При правильном подходе закаливание может стать хорошим способом укрепления здоровья и повышения иммунитета. При неправильном — способно нанести организму серьезный вред. Если вы хотите начать закаляться, сначала изучите теорию, после переходите к практике. Рассказываем, как не допустить ошибок и получить от закаливания только пользу.
В чем польза закаливания
Несмотря на то что закаляться часто рекомендуют ради укрепления иммунитета, это, скорее, дополнительный эффект.

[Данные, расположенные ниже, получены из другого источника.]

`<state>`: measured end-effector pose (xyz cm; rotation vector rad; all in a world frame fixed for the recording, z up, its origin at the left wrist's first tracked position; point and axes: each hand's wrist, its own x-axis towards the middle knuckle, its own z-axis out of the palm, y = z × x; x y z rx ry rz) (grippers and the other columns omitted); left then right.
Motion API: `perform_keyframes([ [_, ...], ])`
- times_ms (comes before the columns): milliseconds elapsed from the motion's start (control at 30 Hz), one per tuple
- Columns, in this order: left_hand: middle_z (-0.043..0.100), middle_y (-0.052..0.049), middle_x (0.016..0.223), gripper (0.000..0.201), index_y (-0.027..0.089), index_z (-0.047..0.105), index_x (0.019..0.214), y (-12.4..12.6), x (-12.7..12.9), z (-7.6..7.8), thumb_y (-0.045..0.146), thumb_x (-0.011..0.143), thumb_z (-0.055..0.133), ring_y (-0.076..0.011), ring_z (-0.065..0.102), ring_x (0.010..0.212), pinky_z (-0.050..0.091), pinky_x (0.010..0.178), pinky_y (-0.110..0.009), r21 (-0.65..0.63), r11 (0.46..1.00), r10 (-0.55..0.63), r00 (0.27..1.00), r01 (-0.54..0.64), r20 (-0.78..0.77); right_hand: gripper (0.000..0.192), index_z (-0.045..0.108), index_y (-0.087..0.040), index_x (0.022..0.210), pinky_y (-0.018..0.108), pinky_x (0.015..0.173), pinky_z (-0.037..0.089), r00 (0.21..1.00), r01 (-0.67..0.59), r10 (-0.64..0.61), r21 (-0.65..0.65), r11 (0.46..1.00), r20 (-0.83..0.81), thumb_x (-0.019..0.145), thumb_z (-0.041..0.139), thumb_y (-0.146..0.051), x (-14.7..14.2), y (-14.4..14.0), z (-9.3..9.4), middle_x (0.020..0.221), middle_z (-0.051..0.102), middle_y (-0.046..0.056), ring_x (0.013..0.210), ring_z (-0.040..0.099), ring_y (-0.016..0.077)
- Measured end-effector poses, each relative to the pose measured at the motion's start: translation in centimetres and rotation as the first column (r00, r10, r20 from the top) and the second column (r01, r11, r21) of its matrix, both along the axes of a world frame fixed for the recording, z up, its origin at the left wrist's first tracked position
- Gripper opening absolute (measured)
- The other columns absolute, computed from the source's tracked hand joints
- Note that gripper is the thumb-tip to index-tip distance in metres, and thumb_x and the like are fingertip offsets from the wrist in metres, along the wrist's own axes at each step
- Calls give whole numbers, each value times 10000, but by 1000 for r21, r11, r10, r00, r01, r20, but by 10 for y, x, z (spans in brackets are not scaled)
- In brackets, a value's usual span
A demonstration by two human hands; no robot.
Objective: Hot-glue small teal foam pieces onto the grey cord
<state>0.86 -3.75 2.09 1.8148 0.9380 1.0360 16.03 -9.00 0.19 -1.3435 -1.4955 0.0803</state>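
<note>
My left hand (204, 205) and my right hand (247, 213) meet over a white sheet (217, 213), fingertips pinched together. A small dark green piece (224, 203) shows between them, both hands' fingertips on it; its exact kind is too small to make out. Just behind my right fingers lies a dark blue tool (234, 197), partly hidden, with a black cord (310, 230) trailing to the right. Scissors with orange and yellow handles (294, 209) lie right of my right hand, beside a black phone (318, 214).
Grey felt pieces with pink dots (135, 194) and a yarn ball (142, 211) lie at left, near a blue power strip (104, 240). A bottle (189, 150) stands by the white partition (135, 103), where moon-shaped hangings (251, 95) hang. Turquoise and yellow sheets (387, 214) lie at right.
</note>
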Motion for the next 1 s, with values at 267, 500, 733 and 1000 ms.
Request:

Основная причина, по которой стоит начать принимать контрастный душ или погружаться в холодную воду — адаптация организма к холоду. Благодаря регулярным тренировкам перестраивается процесс терморегуляции, организм учится больше выделять тепла и меньше его терять. Поэтому закаленные люди могут долгое время находиться на холоде и чувствовать себя при этом комфортно.
Закаливание положительно влияет на многие системы организма.
Как подготовиться к закаливанию
В первую очередь важно убедиться, что закаливание не запрещено по состоянию здоровья. К основным противопоказаниям относятся болезни сердца, гипертония, диабет, болезнь Рейно, невропатия.
Важно
Если у вас есть хронические заболевания, то проконсультируйтесь с врачом о возможности закаливания.
Еще одна причина временно отказаться от любого вида закаливания — острое инфекционное заболевание. После ОРВИ или гриппа дайте организму месяц на восстановление и только после этого приступайте к процедурам.
Лучшее время для начала — лето. Или любой другой теплый сезон, когда температура за окном составляет 22–24 °C. Так будет легче адаптироваться к перепадам и избежать неприятных последствий.
Моральный настрой — такой же важный элемент подготовки, как проверка здоровья и выбор подходящего сезона. Чтобы сохранить мотивацию к регулярным температурным тренировкам было легче, определите для себя четкую цель: почему вы это делаете и чего хотите добиться.
Как можно закаляться
Популярный тип закаливания — водный. Сюда входит обтирание, контрастный душ, обливание холодной водой, моржевание. Преимущество водных процедур в том, что теплоемкость воды гораздо выше, чем у воздуха, поэтому такое закаливание более эффективно.
Сначала приучите себя к обтиранию: смочите ткань или губку в прохладной воде (20–22 °C) и пройдитесь ею по рукам и ногам, затем по корпусу. Когда закончите, то разотрите тело махровым полотенцем. Постепенно снижайте температуру воды до 15–16 °C.
После переходите к ходьбе по воде. Наберите в ванну холодную воду: сначала она должна быть до уровня лодыжек, но с каждым днем количество нужно увеличивать, постепенно приближаясь к коленям.
Следующий шаг — холодный душ. Сначала его температура должна быть 35 °C, а обливать нужно только ноги до колен, кисти и предплечья. Постепенно убавляйте нагрев и расширяйте зону воздействия. Цель — ополаскивать все тело водой около 15 °C. Когда привыкнете к душу, переходите к ваннам или плаванию в холодной воде, постепенно увеличивая время процедур.
Закаливание также может быть воздушным и солнечным. Оптимальная температура для воздушных ванн — 20–22 °C.
Солнечные ванны лучше принимать утром или вечером, при этом температура может не быть высокой: под солнцем можно лежать и в +18 °C. Начните с трех — пяти минут и постепенно увеличьте время приема до часа.
Основные принципы закаливания
Чтобы тренировка холодом приносила желаемый эффект, следует помнить о некоторых важных правилах.
Важно
После процедуры старайтесь как можно быстрее вернуть организм в комфортные для него условия: разотрите тело полотенцем, примите теплый душ, наденьте сухую одежду.
Что можно сделать?
Начать не только закаляться, но и есть больше фруктов и овощей: они содержат витамины, минералы и вещества, полезные для здоровья.